Souffrant de dysthymie ainsi que de trouble persistant de l’humeur, le père de famille qui a également fait plusieurs tentatives de suicide entre 2017 et 2019 a été diagnostiqué comme dépressif chronique. Ces troubles peuvent être à l’origine de cette tuerie ? Seuls experts psychiatriques pourront répondre à cette question. Mandatés par la justice, ils devront déterminer si le père de famille est responsable pénalement des faits qui lui sont reprochés et si certains de ces troubles ont pu altérer ou abolir son discernement. 

Un état psychiatrique décortiqué

Dans ce travail minutieux, les experts devront se poser plusieurs questions comme le révèle Roland Coutanceau, psychiatre et expert judiciaire pour BFMTV : « D’abord, le sujet est-il atteint d’une maladie mentale telle que la schizophrénie, la psychose paranoïaque ou le délire chronique qui mettent les gens en dehors de la réalité ? » explique-t-il avant de poursuivre : « Ensuite, si une maladie mentale est décelée, on se demande si au moment des faits, cette pathologie était en poussée aiguë, c’est-à-dire : le patient était-il en proie à une bouffée délirante ? Enfin, on se demande si ces éléments délirants ont sous-tendu le passage à l’acte. Ce serait l’exemple d’une personne qui a l’impression que son voisin est possédé par le diable, il ne le voit plus comme un être humain. Dans son délire, il veut s’attaquer au diable ». 

Par contre, il est important de préciser que «la dépression à elle seule ne favorise pas une telle violence et un tel acharnement». En effet Laure Westphal, psychologue clinicienne au GHU de Paris explique : « Là, c’est clairement une décompensation psychotique dont il s’agit ». Les experts vont donc entendre le suspect et prendre en compte ses réponses pour déterminer si sa pensée est altérée. Selon Olivier Dubois, psychologue, « s’il dit “le monde va mal, la société est inadaptée, j’entendais des voix qui me disaient attention ta famille et tes enfants sont en très grand danger, il faut les protéger”, ce genre de réponse signerait l’altération de la pensée du sujet. »

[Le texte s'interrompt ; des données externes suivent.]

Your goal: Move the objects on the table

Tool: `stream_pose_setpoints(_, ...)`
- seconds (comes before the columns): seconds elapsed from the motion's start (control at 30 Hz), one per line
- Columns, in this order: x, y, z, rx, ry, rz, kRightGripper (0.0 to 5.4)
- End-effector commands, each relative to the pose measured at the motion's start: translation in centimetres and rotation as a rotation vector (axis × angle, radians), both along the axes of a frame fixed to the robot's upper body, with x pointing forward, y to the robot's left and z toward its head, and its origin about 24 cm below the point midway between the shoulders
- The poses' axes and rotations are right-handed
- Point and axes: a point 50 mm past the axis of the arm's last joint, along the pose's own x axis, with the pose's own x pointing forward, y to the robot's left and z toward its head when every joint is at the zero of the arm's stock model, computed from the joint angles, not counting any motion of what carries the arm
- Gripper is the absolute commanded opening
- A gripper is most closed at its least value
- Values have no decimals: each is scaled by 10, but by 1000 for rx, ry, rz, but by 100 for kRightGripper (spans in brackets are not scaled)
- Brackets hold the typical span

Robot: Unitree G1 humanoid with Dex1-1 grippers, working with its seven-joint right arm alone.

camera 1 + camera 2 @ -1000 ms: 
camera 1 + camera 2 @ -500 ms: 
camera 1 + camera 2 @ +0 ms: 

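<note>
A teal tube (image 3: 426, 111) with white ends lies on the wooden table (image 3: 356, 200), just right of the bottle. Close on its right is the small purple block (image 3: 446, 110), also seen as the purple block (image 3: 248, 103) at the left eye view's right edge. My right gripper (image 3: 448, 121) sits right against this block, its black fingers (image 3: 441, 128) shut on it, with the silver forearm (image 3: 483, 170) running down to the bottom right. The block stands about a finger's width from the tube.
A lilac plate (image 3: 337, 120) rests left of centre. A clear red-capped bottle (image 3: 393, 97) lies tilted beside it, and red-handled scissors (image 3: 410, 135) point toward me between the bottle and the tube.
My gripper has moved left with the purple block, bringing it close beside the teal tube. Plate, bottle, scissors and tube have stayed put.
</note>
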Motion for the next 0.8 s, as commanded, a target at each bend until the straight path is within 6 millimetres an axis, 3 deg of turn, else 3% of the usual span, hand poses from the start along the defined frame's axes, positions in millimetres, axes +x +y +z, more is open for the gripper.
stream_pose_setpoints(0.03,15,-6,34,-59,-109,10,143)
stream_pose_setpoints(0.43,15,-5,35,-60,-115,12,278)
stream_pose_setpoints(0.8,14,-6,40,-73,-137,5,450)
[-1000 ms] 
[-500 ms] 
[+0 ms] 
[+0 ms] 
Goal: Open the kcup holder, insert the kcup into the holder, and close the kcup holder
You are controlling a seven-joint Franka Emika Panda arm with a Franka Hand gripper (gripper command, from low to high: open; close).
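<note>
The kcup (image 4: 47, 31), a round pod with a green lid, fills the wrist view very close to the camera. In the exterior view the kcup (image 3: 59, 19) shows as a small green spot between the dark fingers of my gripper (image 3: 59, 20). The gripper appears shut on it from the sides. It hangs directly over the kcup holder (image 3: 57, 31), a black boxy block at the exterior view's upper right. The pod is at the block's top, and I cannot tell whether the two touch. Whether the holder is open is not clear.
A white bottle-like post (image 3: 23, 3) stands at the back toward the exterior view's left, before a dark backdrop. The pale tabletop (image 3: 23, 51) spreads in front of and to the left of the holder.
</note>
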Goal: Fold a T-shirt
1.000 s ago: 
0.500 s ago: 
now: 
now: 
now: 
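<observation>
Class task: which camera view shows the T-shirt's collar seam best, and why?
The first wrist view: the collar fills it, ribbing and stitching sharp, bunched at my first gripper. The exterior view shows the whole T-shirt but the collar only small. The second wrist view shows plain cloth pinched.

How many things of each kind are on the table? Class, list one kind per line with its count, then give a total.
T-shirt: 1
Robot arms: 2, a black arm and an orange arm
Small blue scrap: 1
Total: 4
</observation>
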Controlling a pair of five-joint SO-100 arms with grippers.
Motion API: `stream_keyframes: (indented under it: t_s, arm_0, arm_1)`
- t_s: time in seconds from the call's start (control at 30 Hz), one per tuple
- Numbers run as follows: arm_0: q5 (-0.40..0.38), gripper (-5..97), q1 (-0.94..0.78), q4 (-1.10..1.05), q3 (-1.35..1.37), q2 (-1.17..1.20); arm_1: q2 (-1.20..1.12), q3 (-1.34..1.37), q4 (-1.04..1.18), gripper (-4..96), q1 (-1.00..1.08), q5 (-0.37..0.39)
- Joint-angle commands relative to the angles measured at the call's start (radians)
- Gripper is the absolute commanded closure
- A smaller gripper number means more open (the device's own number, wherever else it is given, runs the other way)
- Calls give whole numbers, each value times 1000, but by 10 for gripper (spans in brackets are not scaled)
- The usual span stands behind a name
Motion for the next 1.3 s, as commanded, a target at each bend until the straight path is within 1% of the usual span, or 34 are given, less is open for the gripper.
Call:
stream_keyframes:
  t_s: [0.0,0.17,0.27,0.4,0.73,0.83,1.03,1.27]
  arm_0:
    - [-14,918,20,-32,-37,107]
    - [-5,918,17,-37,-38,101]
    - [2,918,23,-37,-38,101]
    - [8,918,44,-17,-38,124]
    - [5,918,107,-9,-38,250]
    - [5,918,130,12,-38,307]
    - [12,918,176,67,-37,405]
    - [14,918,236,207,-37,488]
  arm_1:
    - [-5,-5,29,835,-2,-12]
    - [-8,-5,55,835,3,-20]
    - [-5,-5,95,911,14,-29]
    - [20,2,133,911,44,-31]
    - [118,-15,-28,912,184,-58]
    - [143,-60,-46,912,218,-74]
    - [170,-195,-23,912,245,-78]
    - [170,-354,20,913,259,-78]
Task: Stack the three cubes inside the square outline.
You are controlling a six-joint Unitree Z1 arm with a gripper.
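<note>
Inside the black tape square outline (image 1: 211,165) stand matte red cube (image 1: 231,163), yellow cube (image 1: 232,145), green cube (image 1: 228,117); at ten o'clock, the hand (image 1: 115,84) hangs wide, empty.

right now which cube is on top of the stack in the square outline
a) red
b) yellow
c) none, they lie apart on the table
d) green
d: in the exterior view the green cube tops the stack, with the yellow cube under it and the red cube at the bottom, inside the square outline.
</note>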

Une réponse pénale différente selon l’état psychiatrique du père de famille

L’analyse des experts va donc permettre de déterminer si le père de famille est responsable pénalement. S’il est déclaré en pleine possession de ses moyens au moment des faits, il risque une peine de prison à perpétuité pour homicides volontaires sur mineurs et conjoint. Par contre, si les experts considèrent que son discernement a été altéré, la peine sera moins importante : « Si c’est une altération, on considère que le discernement a été obscurci, mais pas totalement aboli, et donc la personne va devoir répondre de ses actes et être jugée. En revanche, il n’y aura pas de réponse médicale » explique l’avocate pénaliste Juliette Bissière. Il risque alors jusqu'à 30 ans de réclusion.

Dans le cas où il est prouvé que le discernement de l’homme de 33 ans est aboli, il ne peut être déclaré responsable de ses actes comme l’indique l’article 122-1 du Code pénal : « n’est pas pénalement responsable la personne qui était atteinte, au moment des faits, d’un trouble psychique ou neuropsychique ayant aboli son discernement ou le contrôle de ses actes ». Il pourrait être incarné en psychiatrie.